My DD adores my DF though and he her, I couldn't spoil that relationship.

offside Fri 26-Jun-15 14:54:09

Just another note on favouritism...she has a favourite grandchild also who she openly describes as adorable. I told her yesterday that they are all adorable (there's three grandchildren), she said "no they're not!! We've yet to think of a word for (your DD) but it's not adorable. Noisy and messy maybe, but not adorable!" This makes me want to put my protective coat around my DD even further and not let her have anything to do with her.

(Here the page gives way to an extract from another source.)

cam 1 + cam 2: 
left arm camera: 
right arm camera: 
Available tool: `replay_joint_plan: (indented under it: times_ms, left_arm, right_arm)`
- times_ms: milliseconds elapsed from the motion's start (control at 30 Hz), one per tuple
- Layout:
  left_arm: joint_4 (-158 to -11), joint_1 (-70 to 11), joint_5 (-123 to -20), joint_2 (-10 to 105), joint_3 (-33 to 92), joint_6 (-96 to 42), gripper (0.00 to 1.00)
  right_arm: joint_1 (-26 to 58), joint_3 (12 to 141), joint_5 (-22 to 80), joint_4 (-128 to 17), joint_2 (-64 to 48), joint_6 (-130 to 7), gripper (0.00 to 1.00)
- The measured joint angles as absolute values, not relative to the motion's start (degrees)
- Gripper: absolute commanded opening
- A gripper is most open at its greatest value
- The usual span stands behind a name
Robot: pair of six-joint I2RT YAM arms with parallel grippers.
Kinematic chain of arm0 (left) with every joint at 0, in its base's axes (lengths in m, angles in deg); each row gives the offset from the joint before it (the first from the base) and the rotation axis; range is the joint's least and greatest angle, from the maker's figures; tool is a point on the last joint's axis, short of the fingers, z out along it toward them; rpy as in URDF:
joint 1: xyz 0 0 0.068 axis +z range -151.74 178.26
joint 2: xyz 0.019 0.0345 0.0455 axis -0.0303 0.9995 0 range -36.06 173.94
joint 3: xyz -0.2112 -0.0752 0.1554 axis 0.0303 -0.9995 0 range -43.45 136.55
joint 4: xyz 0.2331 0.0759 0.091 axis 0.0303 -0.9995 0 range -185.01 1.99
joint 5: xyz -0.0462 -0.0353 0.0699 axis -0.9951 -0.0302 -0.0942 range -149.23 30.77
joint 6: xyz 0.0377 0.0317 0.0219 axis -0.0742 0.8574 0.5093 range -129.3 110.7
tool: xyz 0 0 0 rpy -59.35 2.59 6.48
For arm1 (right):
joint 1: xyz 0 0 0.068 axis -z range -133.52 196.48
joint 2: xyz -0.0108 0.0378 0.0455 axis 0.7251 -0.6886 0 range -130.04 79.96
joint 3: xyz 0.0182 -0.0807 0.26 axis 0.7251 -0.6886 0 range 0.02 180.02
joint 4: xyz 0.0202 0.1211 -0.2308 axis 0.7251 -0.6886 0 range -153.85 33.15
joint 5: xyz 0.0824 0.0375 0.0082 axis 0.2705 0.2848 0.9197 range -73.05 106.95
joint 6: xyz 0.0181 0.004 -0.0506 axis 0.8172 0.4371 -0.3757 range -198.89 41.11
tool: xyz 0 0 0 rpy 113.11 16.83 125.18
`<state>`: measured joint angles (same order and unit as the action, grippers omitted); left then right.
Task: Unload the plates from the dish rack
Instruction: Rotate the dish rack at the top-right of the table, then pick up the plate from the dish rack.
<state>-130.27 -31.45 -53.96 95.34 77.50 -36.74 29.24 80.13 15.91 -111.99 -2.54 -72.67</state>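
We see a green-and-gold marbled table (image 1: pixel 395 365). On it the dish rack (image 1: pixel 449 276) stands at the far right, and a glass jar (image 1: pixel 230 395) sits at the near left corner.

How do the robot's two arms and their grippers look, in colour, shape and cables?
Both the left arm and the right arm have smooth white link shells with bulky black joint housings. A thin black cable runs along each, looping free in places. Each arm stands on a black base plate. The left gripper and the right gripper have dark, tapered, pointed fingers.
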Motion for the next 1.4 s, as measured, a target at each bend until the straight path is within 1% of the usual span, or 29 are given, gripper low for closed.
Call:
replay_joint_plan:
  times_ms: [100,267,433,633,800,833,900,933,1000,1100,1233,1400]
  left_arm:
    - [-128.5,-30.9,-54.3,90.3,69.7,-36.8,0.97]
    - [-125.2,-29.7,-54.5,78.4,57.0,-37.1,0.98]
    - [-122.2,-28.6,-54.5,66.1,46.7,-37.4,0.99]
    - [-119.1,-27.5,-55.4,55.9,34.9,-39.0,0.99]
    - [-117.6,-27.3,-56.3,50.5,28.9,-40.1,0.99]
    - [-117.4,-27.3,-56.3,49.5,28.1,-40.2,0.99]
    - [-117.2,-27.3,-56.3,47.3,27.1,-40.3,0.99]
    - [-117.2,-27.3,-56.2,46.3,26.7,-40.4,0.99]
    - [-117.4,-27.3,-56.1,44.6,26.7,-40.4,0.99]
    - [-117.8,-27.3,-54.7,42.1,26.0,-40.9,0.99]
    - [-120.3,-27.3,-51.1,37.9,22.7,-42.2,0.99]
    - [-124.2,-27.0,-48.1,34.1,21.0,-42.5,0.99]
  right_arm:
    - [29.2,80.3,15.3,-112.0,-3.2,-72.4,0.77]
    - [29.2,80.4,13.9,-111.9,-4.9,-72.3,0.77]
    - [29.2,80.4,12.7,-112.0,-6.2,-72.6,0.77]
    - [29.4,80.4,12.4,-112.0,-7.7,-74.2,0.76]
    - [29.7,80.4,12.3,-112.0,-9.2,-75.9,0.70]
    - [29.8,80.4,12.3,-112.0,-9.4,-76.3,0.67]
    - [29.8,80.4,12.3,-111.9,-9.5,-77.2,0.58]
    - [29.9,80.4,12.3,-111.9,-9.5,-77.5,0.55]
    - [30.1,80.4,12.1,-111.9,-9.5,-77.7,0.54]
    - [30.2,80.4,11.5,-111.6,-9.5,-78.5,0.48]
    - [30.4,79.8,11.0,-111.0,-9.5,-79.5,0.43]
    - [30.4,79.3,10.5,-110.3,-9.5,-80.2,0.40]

Lottapianos Fri 26-Jun-15 14:59:53

'she said "no they're not!! We've yet to think of a word for (your DD) but it's not adorable. Noisy and messy maybe, but not adorable!"'

I'm speechless shock How incredibly nasty. Is the 'adorable' grandchild a boy by any chance? She's obviously playing favourites again. Parents like this tend not to change when they become grandparents. And I have found that people like this do indeed 'get worse' as they get older, maybe because they've been getting away with it for so flaming long that they think there are no limits to the shit they can expect people to take!